A simple answer to the stated question, "how do I convert the TSC frequency to microseconds or milliseconds?" is: You do not. What the TSC (Time Stamp Counter) clock frequency actually is, varies depending on the hardware, and may vary during runtime on some. To measure real time, you use clock_gettime(CLOCK_REALTIME) or clock_gettime(CLOCK_MONOTONIC) in Linux.

As Peter Cordes mentioned in a comment (Aug 2018), on most current x86-64 architectures the Time Stamp Counter (accessed by the RDTSC instruction and __rdtsc() function declared in <x86intrin.h>) counts reference clock cycles, not CPU clock cycles. His answer to a similar question in C++ is valid for C also in Linux on x86-64, because the compiler provides the underlying built-in when compiling C or C++, and rest of the answer deals with the hardware details. I recommend reading that one, too.

The rest of this answer assumes the underlying issue is microbenchmarking code, to find out how two implementations of some function compare to each other.


On x86 (Intel 32-bit) and x86-64 (AMD64, Intel and AMD 64-bit) architectures, you can use __rdtsc() from <x86intrin.h> to find out the number of TSC clock cycles elapsed. This can be used to measure and compare the number of cycles used by different implementations of some function, typically a large number of times.

Do note that there are hardware differences as to how the TSC clock is related to CPU clock. The abovementioned more recent answer goes into some detail on that.

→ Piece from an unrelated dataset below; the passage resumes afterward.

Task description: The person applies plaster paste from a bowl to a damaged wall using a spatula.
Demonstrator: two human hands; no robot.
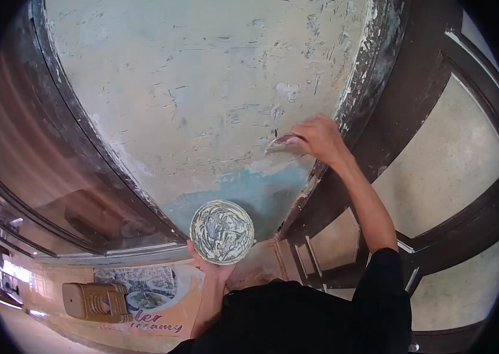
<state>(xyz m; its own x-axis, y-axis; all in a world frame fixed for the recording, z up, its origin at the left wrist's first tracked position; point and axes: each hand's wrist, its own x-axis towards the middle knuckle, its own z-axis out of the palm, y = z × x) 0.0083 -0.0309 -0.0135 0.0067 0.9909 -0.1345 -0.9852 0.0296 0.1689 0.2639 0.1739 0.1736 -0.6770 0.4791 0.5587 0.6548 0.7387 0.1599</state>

For practical purposes in Linux, it is sufficient in Linux to use cpufreq-set to disable frequency scaling (to ensure the relationship between the CPU and TSC frequencies does not change during microbenchmarking), and optionally taskset to restrict the microbenchmark to specific CPU core(s). That ensures that the results gathered in that microbenchmark yield results that can be compared to each other.

(As Peter Cordes commented, we also want to add _mm_lfence() from <emmintrin.h> (included by <immintrin.h>). This ensures that the CPU does not internally reorder the RDTSC operation compared to the function to be benchmarked. You can use -DNO_LFENCE at compile time to omit those, if you want.)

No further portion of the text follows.